Specific attraction isn’t problematic, until it reduces whole groups of people to a few assumed traits

We all have preferences, but they shouldn’t fall back on racial stereotypes. Photo: Chris Ho / The Peak

By: Encina Roh, Peak Associate

Most of us have probably heard someone say (or perhaps even said) that a certain race is just not our “type.” As a woman of colour, I don’t take it personally when I hear individuals say, “I’m not into Asians,” because those aren’t the people I’d like to date anyway. But I wonder how confident someone must be to disqualify approximately 4.6 billion people from thousands of different cultures. Grouping together all of these people under a single homogenous entity reduces the astounding diversity of Asian communities and individuals. Essentially, racial stereotypes are reductive and shouldn’t be grouped with romantic preferences. 

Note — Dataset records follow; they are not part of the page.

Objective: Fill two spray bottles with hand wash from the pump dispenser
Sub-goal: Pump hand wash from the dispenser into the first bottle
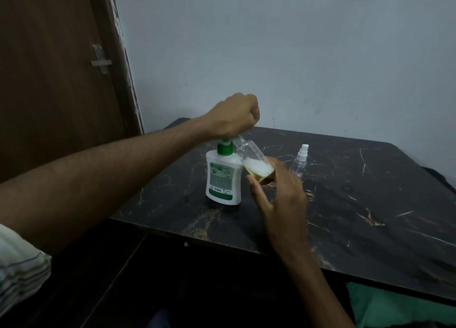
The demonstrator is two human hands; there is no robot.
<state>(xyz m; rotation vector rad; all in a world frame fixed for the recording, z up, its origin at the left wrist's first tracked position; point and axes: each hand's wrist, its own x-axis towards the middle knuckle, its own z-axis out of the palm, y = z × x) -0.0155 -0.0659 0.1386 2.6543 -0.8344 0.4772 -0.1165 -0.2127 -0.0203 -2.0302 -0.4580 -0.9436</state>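
Left hand [234, 116], fisted, presses the pump [225, 146]; right hand [276, 192] grips the tilted bottle [254, 161]. Best keep its mouth under the spout, pressing slowly.

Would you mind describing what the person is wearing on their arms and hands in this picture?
Both forearms are bare to the elbow. The left hand and right hand wear no gloves, and no rings, watch or bracelets show. Only at the lower left edge appears a light sleeve with thin dark stripes, bunched above the left elbow.
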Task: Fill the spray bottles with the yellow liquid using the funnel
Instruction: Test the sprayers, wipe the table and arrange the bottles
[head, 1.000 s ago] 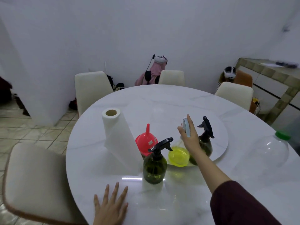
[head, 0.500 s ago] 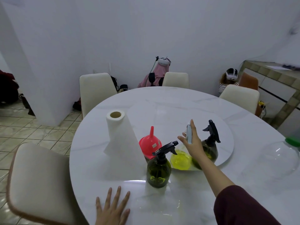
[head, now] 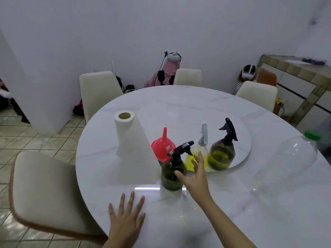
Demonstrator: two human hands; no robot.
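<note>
My left hand (head: 125,222) lies flat on the table (head: 206,108), fingers spread, grasping nothing. My right hand (head: 195,178) hovers with fingers released beside the near bottle (head: 172,176), holding nothing. The clear bottle (head: 200,149) of yellow liquid stands just behind, between the red funnel (head: 162,147) and the far bottle (head: 222,154).

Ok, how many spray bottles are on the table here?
3. A dark green spray bottle nearest, by the right hand; a clear spray bottle with yellow liquid behind it; another dark spray bottle on the turntable, rightmost. None seem hidden.
</note>
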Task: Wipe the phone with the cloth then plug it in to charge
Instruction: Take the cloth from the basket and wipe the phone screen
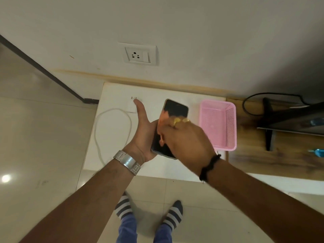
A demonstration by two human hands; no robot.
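Phone (175, 109) held above the white table (114, 95), screen up, long axis running away from the person; left hand (143, 135) cradles its near end from beneath, thumb extended; right hand (185, 137) lies over the screen, fingers curled, blurred; no cloth discernible. Charger (131, 107) and cable (112, 127) lie nearer the left hand; wall socket (138, 54) beyond.

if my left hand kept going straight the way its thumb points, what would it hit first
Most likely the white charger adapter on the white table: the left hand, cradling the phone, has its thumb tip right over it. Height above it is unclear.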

It’s not racist to be attracted to certain traits, but it is racist to assume that all members of a certain race look or act the same. While opinions seem divided on whether or not having a racial preference is problematic, many fail to see that the issue isn’t in having preferences. The issue, rather, is using rhetoric that is very general and can both cause and continue to nurture harmful racist attitudes and beliefs. Sweeping generalizations that specify attraction, or lack of attraction, to a certain racial or ethnic group are based on stereotypes that leave no room for the exceptions that almost always exist. After all, there is always a one in a million chance that these assumptions might be proven wrong (or in this case, one in 4.6 billion). 

It’s important to understand that unless a consensus can be made — with no exceptions —  that accurately encompasses all members of a race, preferences are likely a product of socialization. Similar to political leanings, philosophical outlook, and social interests, romantic preference does not exist inside a vacuum. Exposure to media, political climate, or even those around us ends up affecting the way we perceive race. 

While most people who say, “I’m not into [insert race]” would actively deny that they are racist, subconscious biases still exist that promote racist tendencies. These manifest in problematic rhetoric. Instead of being fixed in an idea that only a certain race can ever be attractive, deconstruct why these preferences exist in the first place.